メニューバーから[ファイル]−[取り込み]−[ロー (Raw) データの取り込み]をクリックして、先ほど出力された「ダウンロード.lpcm」ファイルを開く。
[Raw データの取り込み]ダイアログでは以下を指定する。
・[エンコーディング]: 「Signed 16-bit PCM」
・[バイト順序]: 「ビックエンディアン (バイトオーダ)」
・[チャンネル]: 「1 チャンネル (モノラル)」
・[オフセットの開始]: 「0」バイト
・[インポートするために]: 「100」%
・[サンプリング周波数]: 「16000」Hz
取り込んだ.lpcm音声ファイルをWAV形式やMP3形式に変換して保存するには、メニューバーから[ファイル]−[オーディオの書き出し]を実行する。";
……後略……
以上でサンプルは完成だ。各自でサンプルを実行して、図12のように表示されれば成功だ。

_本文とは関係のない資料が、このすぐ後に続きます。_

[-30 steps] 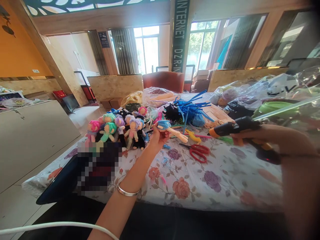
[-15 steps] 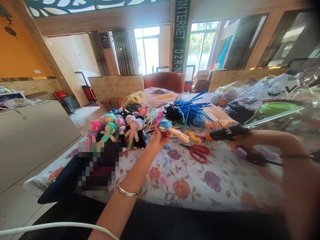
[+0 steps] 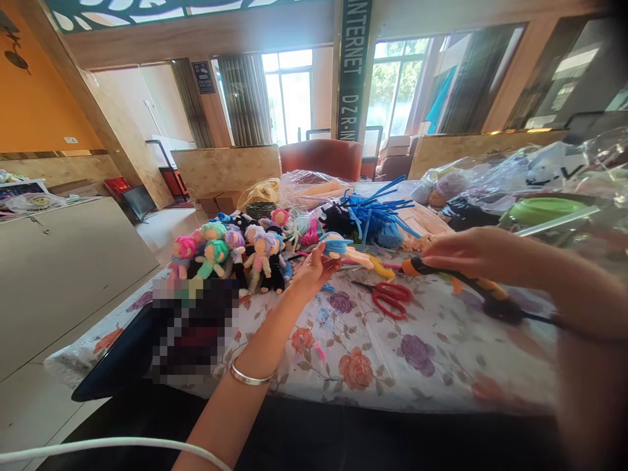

「音声ファイルを再生/変換してみる」節で説明した手順に従い(図12の画像内の説明を読んでもよい)、音声ファイルを再生してみてほしい。
docomo音声合成APIの使い方に、C#だからといって特別なところはない。C#でREST APIを使いこなせれば問題なく実装できるはずだ。本稿をきっかけにぜひ試していただけるとうれしい。
なお今回はエーアイ提供サービスのAPIの使い方に絞って説明している。HOYA提供サービスなど他のAPIを使う場合は、URLやテキストデータのフォーマットが異なるために、本稿のコードからある程度書き直す部分が発生するので注意してほしい。